Study material »
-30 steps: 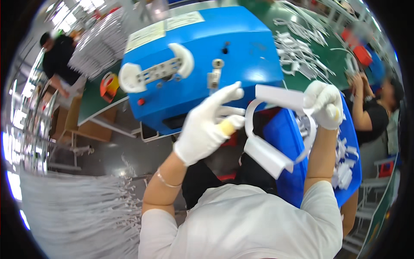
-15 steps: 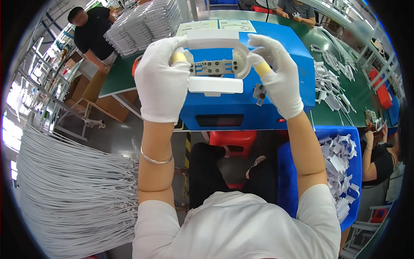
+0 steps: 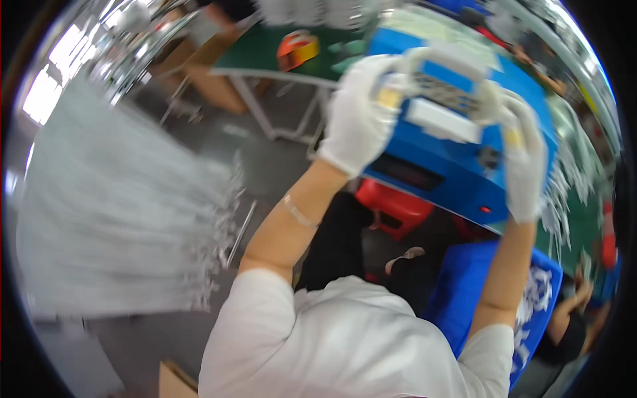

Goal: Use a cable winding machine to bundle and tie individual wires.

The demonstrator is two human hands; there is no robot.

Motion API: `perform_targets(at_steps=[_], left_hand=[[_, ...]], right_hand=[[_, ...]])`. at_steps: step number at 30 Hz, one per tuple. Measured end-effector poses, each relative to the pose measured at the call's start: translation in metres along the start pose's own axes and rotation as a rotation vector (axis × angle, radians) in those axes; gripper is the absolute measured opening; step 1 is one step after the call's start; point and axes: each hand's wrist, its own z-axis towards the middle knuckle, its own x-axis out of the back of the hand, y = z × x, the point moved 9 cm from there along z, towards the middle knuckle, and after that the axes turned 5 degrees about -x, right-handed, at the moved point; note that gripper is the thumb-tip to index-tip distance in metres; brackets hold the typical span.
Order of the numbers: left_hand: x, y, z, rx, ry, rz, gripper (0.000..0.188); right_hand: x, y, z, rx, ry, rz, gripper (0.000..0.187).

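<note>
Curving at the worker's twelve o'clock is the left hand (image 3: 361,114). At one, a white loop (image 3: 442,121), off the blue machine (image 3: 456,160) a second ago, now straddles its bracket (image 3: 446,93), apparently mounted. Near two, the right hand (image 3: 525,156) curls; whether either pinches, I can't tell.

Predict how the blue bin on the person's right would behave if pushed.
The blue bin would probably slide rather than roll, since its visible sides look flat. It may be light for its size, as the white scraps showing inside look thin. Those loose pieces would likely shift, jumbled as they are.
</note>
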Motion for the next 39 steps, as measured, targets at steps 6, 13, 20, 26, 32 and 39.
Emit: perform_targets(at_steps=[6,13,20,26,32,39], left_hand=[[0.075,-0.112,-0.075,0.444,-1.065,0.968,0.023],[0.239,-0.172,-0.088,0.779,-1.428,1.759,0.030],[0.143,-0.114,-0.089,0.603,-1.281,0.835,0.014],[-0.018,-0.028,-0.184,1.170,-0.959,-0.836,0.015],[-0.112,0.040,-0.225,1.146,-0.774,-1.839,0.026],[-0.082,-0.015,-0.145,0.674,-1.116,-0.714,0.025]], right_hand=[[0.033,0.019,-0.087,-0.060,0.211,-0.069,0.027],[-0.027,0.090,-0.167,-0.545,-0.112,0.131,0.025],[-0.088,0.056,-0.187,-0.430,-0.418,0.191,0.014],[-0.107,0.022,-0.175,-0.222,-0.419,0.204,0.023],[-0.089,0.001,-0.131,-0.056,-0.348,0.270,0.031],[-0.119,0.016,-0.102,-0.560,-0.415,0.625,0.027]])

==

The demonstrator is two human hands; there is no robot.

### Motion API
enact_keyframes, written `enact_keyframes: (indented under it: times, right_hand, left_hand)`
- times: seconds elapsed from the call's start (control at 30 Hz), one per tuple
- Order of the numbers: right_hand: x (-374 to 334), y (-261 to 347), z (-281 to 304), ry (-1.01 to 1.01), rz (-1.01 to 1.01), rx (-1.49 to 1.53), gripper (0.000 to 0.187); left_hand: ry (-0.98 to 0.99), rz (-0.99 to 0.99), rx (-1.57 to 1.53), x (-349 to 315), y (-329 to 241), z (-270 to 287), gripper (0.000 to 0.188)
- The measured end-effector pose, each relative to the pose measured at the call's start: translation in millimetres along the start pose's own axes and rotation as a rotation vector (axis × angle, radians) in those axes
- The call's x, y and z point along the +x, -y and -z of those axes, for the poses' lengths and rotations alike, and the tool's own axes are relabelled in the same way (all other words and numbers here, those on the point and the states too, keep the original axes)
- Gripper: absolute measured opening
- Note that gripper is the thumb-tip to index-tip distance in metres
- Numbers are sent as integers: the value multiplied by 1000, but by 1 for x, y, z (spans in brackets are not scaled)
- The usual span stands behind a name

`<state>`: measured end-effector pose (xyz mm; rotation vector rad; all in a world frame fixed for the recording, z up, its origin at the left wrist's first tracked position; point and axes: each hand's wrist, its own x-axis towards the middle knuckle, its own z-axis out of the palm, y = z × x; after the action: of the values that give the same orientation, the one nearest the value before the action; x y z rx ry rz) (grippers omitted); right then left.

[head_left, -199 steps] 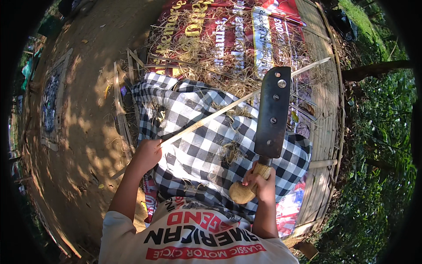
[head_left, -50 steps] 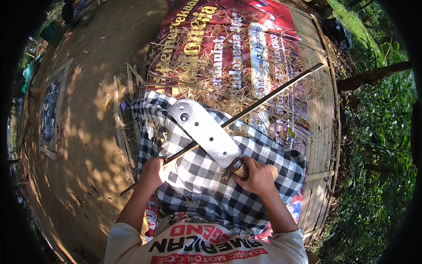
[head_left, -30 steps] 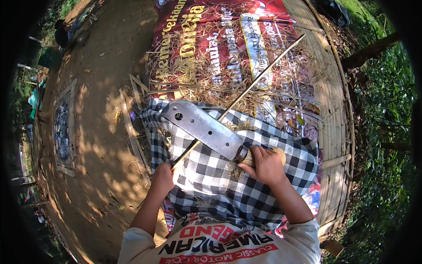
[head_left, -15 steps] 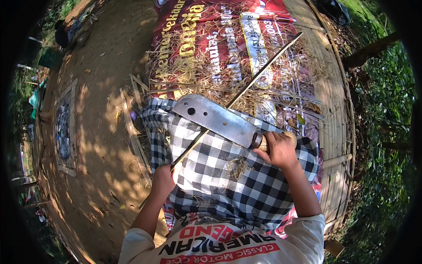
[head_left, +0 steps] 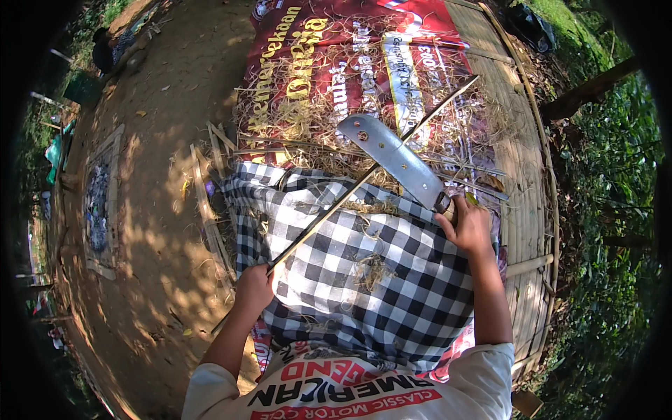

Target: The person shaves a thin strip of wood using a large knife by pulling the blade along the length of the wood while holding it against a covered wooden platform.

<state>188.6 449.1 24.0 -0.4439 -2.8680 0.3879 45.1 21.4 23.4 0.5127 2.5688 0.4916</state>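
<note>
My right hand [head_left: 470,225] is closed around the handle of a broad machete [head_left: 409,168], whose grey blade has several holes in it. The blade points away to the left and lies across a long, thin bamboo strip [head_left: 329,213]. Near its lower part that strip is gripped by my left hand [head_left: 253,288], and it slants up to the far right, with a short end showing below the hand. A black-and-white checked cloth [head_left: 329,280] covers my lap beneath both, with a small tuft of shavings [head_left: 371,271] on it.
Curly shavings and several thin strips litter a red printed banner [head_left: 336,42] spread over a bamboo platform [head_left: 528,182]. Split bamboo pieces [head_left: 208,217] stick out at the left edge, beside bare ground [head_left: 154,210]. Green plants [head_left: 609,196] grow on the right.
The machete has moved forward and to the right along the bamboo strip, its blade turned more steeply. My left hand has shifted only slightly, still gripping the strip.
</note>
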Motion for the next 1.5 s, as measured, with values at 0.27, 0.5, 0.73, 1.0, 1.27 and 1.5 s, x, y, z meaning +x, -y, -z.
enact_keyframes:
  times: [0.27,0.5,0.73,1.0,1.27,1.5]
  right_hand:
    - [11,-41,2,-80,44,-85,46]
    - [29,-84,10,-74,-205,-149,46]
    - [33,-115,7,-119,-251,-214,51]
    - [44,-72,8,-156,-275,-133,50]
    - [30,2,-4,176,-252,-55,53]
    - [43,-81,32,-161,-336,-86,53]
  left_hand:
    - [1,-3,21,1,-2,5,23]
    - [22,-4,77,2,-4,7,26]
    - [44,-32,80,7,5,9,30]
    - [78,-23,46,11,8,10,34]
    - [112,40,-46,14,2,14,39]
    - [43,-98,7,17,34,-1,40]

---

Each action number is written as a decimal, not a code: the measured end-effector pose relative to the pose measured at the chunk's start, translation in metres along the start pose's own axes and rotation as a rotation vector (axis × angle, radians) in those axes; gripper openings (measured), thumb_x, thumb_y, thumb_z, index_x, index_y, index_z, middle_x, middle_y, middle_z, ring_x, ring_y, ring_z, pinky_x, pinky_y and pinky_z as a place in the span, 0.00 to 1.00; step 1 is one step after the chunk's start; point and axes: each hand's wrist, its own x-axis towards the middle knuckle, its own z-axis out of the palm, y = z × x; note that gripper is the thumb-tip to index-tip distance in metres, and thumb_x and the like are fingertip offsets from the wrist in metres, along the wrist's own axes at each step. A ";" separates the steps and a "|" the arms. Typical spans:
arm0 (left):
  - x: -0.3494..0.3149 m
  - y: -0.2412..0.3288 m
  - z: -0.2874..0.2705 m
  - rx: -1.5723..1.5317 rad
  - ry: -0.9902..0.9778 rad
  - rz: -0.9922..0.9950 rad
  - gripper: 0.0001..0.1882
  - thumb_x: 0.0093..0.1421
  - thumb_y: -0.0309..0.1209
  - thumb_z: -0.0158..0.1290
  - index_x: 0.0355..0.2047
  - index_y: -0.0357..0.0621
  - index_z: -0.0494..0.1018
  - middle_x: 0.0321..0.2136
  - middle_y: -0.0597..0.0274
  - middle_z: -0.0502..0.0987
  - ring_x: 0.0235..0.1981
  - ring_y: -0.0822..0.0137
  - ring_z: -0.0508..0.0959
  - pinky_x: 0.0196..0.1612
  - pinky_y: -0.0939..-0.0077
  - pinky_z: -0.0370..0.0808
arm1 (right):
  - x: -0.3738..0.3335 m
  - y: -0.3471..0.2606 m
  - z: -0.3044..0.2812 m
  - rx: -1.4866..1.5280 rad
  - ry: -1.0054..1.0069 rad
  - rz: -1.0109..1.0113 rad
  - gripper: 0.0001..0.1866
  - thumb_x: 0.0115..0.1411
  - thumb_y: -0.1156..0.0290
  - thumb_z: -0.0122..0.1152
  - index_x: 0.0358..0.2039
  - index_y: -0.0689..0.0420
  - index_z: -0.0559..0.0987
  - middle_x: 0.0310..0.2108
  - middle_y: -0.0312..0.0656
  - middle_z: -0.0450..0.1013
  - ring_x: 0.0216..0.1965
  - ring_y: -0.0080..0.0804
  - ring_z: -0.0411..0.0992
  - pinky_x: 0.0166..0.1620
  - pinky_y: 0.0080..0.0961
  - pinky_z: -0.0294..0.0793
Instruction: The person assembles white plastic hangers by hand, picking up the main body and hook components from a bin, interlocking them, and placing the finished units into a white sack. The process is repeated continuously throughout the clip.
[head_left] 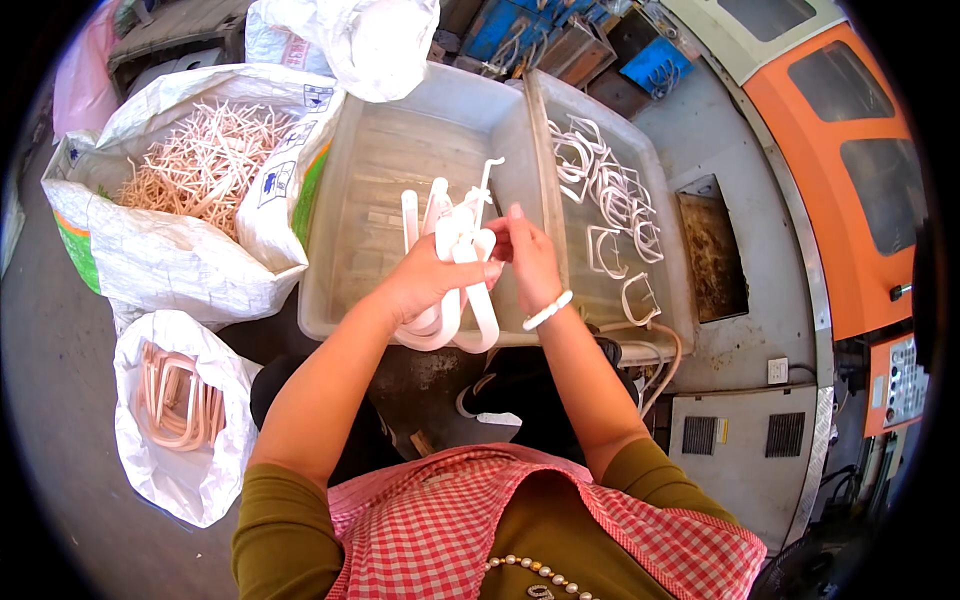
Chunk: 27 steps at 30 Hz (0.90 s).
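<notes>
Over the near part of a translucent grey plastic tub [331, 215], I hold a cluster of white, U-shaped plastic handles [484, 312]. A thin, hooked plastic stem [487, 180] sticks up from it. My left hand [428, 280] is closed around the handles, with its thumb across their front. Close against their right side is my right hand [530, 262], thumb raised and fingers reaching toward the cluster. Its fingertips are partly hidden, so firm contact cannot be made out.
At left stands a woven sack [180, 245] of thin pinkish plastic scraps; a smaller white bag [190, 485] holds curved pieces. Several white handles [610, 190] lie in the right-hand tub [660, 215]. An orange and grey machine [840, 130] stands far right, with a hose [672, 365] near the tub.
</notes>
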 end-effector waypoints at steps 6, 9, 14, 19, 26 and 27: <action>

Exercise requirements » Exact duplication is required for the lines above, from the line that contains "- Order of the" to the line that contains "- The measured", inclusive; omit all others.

Answer to this problem »
- Order of the numbers: right_hand: x (-374 to 334), y (-261 to 347), z (-281 to 304), ry (-1.01 to 1.01), rz (-1.01 to 1.01), rx (-1.49 to 1.53), gripper (0.000 to 0.187); left_hand: ry (-0.98 to 0.99), rz (-0.99 to 0.99), rx (-1.57 to 1.53), x (-349 to 315), y (-329 to 241), z (-270 to 287), gripper (0.000 to 0.188)
- The measured end-effector pose, each relative to the pose measured at the call's start: translation in millimetres along the start pose's own axes and rotation as a rotation vector (axis × angle, radians) in those axes

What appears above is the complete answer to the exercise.